— Exercise brief —
Pictures aside, write out the data exactly as it reads.

— Data segment —
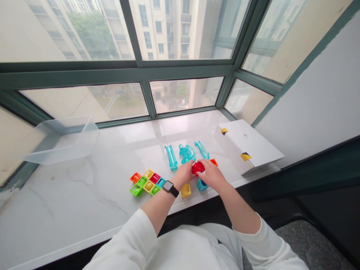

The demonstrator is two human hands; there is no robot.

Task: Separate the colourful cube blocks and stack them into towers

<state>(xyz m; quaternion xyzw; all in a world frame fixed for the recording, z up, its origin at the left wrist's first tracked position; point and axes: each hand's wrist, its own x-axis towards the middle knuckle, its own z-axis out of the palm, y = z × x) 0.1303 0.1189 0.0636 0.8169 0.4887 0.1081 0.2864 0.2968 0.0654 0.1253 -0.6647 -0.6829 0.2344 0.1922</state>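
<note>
My left hand [184, 174] and my right hand [210, 175] meet over a glossy red translucent dome-shaped toy piece [198, 168], gripping it from both sides. Left of my hands lies a joined group of translucent coloured square tiles [146, 182]. A yellow cube block [186, 191] stands just below my left hand, and a blue cube block [201, 185] sits under my right hand. Beyond them lie a straight teal tube [171, 157], a curved teal track piece [186, 153] and another teal track piece [201, 149]. A small orange piece [213, 162] shows past my right fingers.
Everything lies on a white marble windowsill [70, 187] below a green-framed window [112, 75]. A transparent plastic bin [62, 139] stands at the left, and a white cardboard box [247, 146] with yellow-black tape lies at the right.
</note>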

— Solution below —
The demonstrator is two human hands; there is no robot.

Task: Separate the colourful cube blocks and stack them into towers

<state>(xyz m; quaternion xyzw; all in a world frame fixed for the recording, z up, its origin at the left wrist's first tracked position; point and axes: each hand's wrist, its own x-axis towards the middle knuckle, its own z-axis out of the palm, y = z × x) 0.1303 0.1189 0.0636 0.8169 0.4887 0.1081 0.2864 0.2968 0.0654 0.1253 -0.6647 -0.6829 0.2344 0.1922</state>
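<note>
My left hand [184, 174] and my right hand [210, 175] meet over a glossy red translucent dome-shaped toy piece [198, 168], gripping it from both sides. Left of my hands lies a joined group of translucent coloured square tiles [146, 182]. A yellow cube block [186, 191] stands just below my left hand, and a blue cube block [201, 185] sits under my right hand. Beyond them lie a straight teal tube [171, 157], a curved teal track piece [186, 153] and another teal track piece [201, 149]. A small orange piece [213, 162] shows past my right fingers.
Everything lies on a white marble windowsill [70, 187] below a green-framed window [112, 75]. A transparent plastic bin [62, 139] stands at the left, and a white cardboard box [247, 146] with yellow-black tape lies at the right.
</note>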

The output has been given in full.